1. The short question raised in this writ petition under Art. 32 of the Constitution is whether production bonus is included within the term 'basic wages' as defined in s. 2(b) of the Employees' Provident Funds Act, No. 19 of 1952, (hereinafter referred to as the Act) Writ Petition 64 of 1962 (The Jay Engineering, Works Limited v. The Union of India) was heard along with this petition. In that writ petition a further question arose as to the nature of the production bonus scheme in force in that company and parties have been given time to file additional affidavits in that connection. What we say therefore in the present case as to reduction bonus generally may not be taken necessarily to apply to the particular scheme in the case of writ petition No. 64 of 1962.

2. The brief facts necessary for present purposes are these. Petitioner No. 1 (hereinafter referred to as the Company) is a public limited company engaged in the manufacture of engineering goods, structural fabrication and rolling stock, and the Act applies to the Company. The Company has a production bonus scheme in force which provides for payment of production bonus over and above wages fixed by the major engineering award of 1958, published in the Calcutta gazette dated November 5, 1958, which governs 74 major engineering concerns in that region including the Company. That award is still in force and has fixed basic wages and dearness allowance on time rate basis for the entire major engineering industry. In addition to basic wages and dearness allowance payable under the award, the Company has two production bonus schemes one for the hourly rated workers and the other for the rest. It is unnecessary to go into the details of the two schemes; but the main feature of the two schemes is that production bonus begins to be paid on certain rates specified in the two schemes when the output reaches 5,000 tons per year and that no production bonus is paid when the output is less than 5,000 tons per year. It may be added that the scheme relating to the hourly rated workers has been revised from January 1, 1962 and the main feature of this revision is that the scheme is now applicable to these workers on a quarterly basis. According to this revised scheme, production bonus begins when the output for the quarter reaches 1300 tons, and there is no production bonus if the output is below 1300 tons. In the case of other staff, the old scheme is still in force, though it is stated for the Company that negotiations are going on for revising the old scheme, presumably to bring it into line with the new scheme introduced for hourly rated workers since January 1, 1962.

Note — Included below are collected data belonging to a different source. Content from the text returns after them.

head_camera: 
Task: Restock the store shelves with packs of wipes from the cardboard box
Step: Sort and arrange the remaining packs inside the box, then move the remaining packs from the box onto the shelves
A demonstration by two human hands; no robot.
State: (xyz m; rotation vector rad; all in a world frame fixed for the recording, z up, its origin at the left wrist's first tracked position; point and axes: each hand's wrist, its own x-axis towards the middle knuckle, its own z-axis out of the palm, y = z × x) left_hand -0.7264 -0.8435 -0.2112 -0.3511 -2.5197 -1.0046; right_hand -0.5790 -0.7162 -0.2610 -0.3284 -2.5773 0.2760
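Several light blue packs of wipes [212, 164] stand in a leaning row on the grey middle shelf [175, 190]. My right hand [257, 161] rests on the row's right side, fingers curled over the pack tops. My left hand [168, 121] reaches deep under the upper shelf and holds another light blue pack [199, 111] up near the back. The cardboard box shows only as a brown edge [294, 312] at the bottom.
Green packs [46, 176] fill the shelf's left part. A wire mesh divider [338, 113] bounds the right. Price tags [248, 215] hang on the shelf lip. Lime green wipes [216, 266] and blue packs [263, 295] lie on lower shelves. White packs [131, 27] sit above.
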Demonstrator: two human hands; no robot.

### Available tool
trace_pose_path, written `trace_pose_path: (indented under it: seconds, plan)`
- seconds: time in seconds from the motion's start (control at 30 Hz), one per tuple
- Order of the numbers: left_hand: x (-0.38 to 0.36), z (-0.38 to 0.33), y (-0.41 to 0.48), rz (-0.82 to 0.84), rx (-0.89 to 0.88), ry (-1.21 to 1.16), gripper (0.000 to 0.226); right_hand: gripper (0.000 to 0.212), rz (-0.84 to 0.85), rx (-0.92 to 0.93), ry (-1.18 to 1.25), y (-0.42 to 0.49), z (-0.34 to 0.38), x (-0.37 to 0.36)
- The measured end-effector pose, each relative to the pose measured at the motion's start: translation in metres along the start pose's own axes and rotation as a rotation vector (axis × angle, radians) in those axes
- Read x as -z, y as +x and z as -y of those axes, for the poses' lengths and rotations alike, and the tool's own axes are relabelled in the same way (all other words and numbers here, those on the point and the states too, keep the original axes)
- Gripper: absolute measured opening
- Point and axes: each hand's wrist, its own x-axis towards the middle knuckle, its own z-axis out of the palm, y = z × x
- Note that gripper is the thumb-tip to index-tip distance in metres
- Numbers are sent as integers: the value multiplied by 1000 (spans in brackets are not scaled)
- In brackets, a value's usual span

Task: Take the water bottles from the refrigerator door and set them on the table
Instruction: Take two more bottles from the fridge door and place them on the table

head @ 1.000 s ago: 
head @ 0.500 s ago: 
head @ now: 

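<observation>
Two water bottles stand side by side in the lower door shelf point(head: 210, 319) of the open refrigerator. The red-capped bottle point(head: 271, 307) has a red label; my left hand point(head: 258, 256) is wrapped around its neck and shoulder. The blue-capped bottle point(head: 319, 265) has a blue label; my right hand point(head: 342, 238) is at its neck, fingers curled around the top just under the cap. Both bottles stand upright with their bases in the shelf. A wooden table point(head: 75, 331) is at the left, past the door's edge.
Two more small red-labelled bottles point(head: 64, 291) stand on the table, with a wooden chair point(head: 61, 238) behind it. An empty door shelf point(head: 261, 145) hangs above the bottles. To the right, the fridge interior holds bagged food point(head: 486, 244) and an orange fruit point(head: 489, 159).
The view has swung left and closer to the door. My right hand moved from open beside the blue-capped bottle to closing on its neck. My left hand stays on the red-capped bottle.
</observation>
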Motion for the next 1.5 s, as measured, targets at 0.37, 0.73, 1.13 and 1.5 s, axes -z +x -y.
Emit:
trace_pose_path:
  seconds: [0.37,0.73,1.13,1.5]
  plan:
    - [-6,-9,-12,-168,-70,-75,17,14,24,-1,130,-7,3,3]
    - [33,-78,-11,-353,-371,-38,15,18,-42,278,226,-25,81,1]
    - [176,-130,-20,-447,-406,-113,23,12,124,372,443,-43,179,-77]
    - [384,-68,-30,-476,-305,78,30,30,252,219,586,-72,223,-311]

3. We may now briefly refer to the relevant provisions of the Act which require consideration. The Act provides by s. 5 for the introduction of Employees' Provident Fund Scheme for certain industries included in Schedule I to the Act. In consequence a Provident Fund Scheme was framed in September 1952 known as the Employees Provident Funds Scheme, 1952, and it is applicable to the company. Section 6 of the Act provides for contribution by the employer and the employee to the provident fund and this contribution is 6-1/4 per centum of the basic wages, dearness allowance and retaining allowance (if any) for the time being payable in the case of both. Section 6 further provides for certain increased contribution; but we are not concerned with that in the present case. 'Basic wages' have been defined in s. 2(b) of the Act thus :

''Basic wages' means all emoluments which are earned by an employee while on duty or on leave with wages in accordance with the terms of the contract of employment and which are paid or payable in cash to him, but does not include -

(i) the cash value of any food concession;

(ii) any dearness allowance (that is to say, all cash payments by whatever name called paid to an employee on account of a rise in the cost of living), house-rent allowance, overtime allowance, bonus, commission or any other similar allowance payable to the employee in respect of his employment or of work done, in such employment;

(iii) any presents made by the employer;'

4. Further, s. 19A of the Act provides for the removal of difficulties and lays down that if any difficulty arises in giving effect to the provisions of the Act, and in particular, if any doubt arises as to certain matters including 'whether the total quantum of benefits to which an employee is entitled has been reduced by the employer', the Central Government may by order, make such provision or give such direction, not inconsistent with the provisions of the Act, as appears to it to be necessary or expedient for the removal of the doubt or difficulty, and the order of the Central Government in such cases shall be final.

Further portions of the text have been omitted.